A state of “moderate activation” of physiological stress, to which is added a “sustained activation” of the nuclei involved in the reward system, which Marc perceives as a state of well-being that is increasingly intense and that can reach a emotional climax when he feels embraced by the water and joins in that dance on his board.

The structures, systems and neurotransmitters involved in the initial moderate activation –physiological or eustress– of Marc are identical whether he later enters a pleasant state or progresses towards a sustained stressful activation or distress.

The basic difference between distress and the rewarding experience occurs when conscious or unconscious positive thoughts are generated that give way to the activation of the reward nuclei.

  • Marc is already immersed in a pleasant state when he is about to enter the water and is receiving unconscious and conscious stimuli that activate his amygdala (emotional structure) in milliseconds.
  • The amygdala gives immediate information to the hypothalamus (structure that will initiate the activation of the body), preparing the internal organs to act and allowing their movements.
  • In turn, the amygdala passes information to the prefrontal cortex, its “virtual simulator”, a structure that thinks, foresees, plans, decides and generates the feeling of happiness that Marc experiences when he integrates the emotion perceived from the body and the positive thoughts that it generates in your prefrontal cortex.

This state is also fueled by neurotransmitters released in the reward nuclei, which regulate the intensity of pleasure.

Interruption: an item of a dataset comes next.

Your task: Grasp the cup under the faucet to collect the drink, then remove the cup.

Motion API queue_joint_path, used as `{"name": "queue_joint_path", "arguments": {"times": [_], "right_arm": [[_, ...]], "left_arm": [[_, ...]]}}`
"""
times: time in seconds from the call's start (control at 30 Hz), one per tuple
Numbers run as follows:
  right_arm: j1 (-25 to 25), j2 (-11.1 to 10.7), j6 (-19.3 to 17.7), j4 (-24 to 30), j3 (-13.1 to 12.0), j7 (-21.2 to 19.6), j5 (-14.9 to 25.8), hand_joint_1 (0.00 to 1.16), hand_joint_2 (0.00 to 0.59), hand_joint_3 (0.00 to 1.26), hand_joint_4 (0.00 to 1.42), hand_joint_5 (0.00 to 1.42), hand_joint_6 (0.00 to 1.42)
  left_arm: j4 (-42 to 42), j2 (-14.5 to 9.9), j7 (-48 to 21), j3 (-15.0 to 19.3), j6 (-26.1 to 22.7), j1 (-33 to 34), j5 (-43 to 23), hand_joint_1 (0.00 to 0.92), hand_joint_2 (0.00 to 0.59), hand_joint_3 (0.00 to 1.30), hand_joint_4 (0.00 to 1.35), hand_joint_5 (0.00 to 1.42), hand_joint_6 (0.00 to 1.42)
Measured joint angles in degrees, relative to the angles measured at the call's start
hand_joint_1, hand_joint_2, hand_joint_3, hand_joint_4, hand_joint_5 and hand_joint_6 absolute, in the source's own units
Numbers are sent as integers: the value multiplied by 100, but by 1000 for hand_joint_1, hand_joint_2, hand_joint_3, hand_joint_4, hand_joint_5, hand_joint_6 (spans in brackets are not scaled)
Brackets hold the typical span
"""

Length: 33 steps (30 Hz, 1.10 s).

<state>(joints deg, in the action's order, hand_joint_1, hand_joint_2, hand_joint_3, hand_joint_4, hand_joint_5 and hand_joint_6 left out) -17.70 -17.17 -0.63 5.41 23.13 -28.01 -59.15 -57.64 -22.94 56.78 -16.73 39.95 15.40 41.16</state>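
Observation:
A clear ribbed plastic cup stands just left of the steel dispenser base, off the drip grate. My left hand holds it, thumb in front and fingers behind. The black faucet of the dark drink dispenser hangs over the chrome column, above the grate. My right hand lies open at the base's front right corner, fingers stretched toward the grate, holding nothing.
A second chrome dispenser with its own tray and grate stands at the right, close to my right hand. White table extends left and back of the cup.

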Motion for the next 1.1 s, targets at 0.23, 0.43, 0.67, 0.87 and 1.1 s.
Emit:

The reward system of our brain

Some of the main reward centers are:

  • The nuclei of the raphe, which produce serotonin.
  • The ventral tegmental area and the substantia nigra, which produce dopamine.
  • The nucleus accumbens, which mediates the release of dopamine and plays an important role in reward, laughter, pleasure, addiction, and music-induced emotions.
  • Without forgetting the limbic system, the pituitary and the hypothalamus, producers of endorphins and enkephalins, also involved in the function of reducing pain (because they are part of the endogenous opioid system) and that are capable of exerting an analgesic action one hundred times greater than morphine.
  • And the pituitary will also secrete oxytocin, the hormone responsible for facilitating and strengthening interpersonal attachment relationships.

The hormones of happiness

The effects that are produced in the body and mind by this maintained state of positive activation are perceived as a state of continuous well-being by our protagonist.

It generates moderate amounts of adrenaline, norepinephrine and cortisol, which keep your body activated.

And a continuous chemical shower of neurotransmitters of happiness such as oxytocin, endorphins, dopamine and serotonin, which maintain the state of well-being and improve attention, memory and learning in the short, medium and long term.

Endorphins –in addition to exerting an analgesic action– favor the immune system, decrease SP (pro-inflammatory) and glutamate in cells (the neuron killer par excellence) and stimulate the release of dopamine (neurotransmitter of motivation).

Positive in 3 steps

Each experience has three areas that make it up: thinking, feeling and acting.

A positive thought generates a positive feeling and, consequently, a positive behavior.

In turn, positive feelings facilitate positive thoughts and behaviors, and healthy actions generate healthy thoughts and feelings.

The three areas of experience can be influenced bi-directionally and, if we insist on stimulating these healthy influences, we are helping to automate healthy habits of thought, feeling and behavior.

Our body and our mind are one and, to progress in that healthy transformation and create habits, we must start where it is easiest for us.

Remember that our body is holistic, that taking care of our body is taking care of our mind and that a healthy mind favors a healthy body.

Therefore, it will be easier for us to produce mental and emotional changes if we initially “act” on the body. In this way, brain information is generated that is translated, in a matter of seconds, into that favorable “chemical shower”.

Neurotransmitters of happiness that will immediately modify our feelings and facilitate a predisposition to make other changes that are more difficult to apply.